# INSTRUCTIONS TO FOLLOW:
From the listing below, retype exactly the line holding "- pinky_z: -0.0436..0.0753", the line holding "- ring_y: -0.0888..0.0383", and the lines between them; skip everything else.

# RECORDS SHOWN:

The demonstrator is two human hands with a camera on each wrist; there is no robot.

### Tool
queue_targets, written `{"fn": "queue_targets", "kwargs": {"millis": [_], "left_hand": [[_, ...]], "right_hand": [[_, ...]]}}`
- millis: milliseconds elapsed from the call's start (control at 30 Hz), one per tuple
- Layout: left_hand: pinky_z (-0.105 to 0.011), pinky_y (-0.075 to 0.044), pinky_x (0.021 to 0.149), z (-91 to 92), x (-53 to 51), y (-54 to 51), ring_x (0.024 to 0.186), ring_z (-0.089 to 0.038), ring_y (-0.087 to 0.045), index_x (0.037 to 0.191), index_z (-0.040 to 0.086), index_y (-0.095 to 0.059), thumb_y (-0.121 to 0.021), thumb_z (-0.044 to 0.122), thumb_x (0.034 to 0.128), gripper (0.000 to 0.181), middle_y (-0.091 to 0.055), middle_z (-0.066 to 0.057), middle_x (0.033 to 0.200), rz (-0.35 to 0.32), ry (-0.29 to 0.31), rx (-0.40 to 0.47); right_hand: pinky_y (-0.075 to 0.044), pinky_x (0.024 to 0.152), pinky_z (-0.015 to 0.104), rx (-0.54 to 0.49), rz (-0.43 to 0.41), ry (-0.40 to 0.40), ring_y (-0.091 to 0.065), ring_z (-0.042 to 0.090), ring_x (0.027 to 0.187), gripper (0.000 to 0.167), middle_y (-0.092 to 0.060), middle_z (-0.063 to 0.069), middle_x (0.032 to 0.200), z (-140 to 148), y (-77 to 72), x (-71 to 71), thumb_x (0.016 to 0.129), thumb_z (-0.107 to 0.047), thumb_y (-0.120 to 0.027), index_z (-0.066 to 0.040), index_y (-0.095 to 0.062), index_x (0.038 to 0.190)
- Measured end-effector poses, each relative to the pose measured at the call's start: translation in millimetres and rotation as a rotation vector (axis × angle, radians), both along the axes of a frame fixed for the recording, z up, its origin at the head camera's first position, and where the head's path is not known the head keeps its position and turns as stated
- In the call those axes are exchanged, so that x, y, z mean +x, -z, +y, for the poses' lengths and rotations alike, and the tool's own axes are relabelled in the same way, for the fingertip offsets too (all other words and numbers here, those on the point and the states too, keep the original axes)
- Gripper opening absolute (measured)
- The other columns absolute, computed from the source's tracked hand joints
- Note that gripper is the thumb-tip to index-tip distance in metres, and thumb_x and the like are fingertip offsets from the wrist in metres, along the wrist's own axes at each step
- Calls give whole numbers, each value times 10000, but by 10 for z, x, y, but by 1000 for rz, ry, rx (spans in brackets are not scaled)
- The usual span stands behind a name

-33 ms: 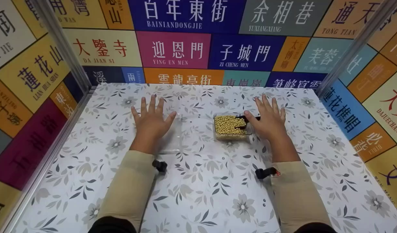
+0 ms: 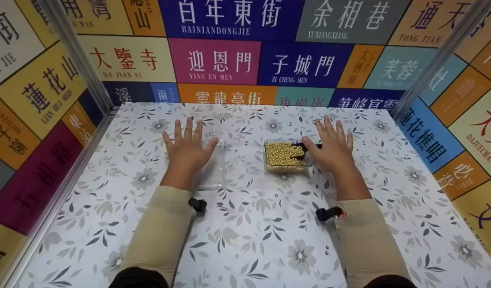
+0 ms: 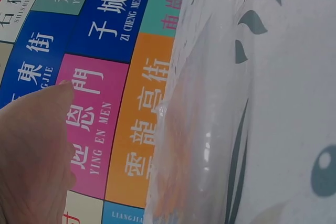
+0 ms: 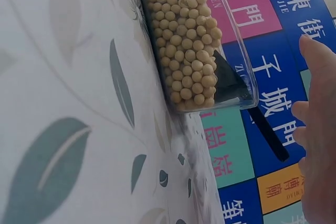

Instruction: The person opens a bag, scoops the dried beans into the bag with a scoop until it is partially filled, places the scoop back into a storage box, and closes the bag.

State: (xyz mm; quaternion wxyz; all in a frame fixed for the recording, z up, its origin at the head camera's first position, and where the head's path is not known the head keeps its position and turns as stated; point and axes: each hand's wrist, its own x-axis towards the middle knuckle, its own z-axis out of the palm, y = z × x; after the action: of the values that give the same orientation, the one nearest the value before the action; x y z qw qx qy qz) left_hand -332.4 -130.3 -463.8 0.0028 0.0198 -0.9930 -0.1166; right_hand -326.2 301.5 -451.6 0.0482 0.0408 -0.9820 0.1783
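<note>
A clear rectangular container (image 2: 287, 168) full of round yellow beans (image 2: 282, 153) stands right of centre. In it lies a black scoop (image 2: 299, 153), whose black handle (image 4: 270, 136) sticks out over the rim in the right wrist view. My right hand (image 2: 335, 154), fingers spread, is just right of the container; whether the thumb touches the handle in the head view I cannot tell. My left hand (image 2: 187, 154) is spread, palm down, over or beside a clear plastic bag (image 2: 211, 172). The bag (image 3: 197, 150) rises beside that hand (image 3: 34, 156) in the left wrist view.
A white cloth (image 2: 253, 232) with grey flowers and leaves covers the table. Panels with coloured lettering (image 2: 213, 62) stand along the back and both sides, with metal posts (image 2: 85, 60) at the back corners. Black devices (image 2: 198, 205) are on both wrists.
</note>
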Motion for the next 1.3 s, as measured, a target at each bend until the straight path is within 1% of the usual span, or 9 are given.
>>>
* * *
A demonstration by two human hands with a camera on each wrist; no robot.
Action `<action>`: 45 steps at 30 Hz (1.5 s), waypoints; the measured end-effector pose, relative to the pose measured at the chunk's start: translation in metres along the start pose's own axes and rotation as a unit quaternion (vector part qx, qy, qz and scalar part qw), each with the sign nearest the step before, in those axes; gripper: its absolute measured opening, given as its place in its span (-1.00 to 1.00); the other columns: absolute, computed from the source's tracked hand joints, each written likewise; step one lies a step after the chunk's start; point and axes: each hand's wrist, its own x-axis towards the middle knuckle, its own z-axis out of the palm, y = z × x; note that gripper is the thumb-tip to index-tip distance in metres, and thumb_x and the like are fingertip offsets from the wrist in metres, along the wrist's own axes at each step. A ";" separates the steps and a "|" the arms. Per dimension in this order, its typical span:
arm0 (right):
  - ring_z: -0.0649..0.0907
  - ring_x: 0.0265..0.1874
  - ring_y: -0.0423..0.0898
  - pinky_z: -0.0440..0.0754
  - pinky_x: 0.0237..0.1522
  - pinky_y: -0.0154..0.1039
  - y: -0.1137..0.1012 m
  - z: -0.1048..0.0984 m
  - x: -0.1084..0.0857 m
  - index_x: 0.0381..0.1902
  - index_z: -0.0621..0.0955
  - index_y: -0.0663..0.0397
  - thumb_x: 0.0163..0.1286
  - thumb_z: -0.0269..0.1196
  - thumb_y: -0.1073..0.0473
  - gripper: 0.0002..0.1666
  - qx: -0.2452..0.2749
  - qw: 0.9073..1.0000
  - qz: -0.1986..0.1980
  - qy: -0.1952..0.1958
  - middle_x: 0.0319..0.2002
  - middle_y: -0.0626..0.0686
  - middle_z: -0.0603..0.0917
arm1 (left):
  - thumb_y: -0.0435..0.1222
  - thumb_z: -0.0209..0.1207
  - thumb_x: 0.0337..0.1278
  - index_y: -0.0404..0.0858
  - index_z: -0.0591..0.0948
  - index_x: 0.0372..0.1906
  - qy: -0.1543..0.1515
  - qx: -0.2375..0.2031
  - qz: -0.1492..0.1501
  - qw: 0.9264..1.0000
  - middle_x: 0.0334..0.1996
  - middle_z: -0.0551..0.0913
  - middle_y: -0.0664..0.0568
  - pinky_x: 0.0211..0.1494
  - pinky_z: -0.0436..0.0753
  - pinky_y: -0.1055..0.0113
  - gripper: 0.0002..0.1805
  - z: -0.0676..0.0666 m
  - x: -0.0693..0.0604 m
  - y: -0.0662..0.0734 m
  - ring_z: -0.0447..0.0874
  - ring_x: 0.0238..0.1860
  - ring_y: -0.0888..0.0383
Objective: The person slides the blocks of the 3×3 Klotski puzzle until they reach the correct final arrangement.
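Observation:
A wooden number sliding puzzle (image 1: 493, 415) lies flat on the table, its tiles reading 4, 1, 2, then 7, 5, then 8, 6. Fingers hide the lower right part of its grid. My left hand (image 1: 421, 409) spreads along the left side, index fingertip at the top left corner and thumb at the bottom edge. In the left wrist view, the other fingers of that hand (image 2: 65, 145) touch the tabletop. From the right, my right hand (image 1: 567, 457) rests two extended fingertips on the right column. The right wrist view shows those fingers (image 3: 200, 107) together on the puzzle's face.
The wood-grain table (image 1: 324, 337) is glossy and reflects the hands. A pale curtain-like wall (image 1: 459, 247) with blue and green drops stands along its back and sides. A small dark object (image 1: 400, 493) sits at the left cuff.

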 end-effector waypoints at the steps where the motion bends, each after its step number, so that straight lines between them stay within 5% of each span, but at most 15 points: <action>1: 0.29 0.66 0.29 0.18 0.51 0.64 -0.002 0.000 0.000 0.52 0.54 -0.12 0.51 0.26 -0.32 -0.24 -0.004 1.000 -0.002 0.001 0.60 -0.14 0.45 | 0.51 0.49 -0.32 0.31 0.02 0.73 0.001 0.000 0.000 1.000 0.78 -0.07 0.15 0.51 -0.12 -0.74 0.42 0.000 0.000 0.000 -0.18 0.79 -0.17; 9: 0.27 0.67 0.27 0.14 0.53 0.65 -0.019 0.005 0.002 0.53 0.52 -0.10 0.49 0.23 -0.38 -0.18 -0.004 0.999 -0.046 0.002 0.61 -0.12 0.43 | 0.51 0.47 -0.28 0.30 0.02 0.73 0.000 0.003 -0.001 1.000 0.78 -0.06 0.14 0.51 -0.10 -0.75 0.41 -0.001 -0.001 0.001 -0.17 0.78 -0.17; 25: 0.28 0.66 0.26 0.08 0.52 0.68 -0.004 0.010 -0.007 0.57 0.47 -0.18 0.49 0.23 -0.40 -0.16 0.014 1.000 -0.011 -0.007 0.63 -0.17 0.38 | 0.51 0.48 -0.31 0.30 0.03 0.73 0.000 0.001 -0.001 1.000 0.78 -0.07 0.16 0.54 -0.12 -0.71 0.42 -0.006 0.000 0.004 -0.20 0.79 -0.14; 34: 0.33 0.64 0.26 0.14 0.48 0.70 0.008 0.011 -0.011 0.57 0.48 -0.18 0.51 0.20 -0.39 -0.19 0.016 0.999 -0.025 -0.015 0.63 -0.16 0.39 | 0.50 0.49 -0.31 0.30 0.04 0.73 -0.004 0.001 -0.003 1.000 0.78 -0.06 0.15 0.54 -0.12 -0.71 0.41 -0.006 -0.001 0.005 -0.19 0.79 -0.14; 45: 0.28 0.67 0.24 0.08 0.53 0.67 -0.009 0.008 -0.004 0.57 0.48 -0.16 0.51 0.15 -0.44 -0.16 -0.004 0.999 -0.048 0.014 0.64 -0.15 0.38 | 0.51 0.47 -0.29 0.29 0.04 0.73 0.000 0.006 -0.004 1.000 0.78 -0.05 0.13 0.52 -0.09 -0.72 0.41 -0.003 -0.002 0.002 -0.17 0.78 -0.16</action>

# RESPONSE BOX:
  - pinky_z: -0.0436..0.0753
  - pinky_y: -0.1055..0.0113
  - gripper: 0.0002..0.1805
  - z: -0.0676..0.0666 m
  - x: -0.0693..0.0604 m
  - y: -0.0662..0.0734 m
  - ring_z: -0.0447..0.0874
  - ring_x: 0.0238..0.1860
  - ring_y: -0.0888..0.0383

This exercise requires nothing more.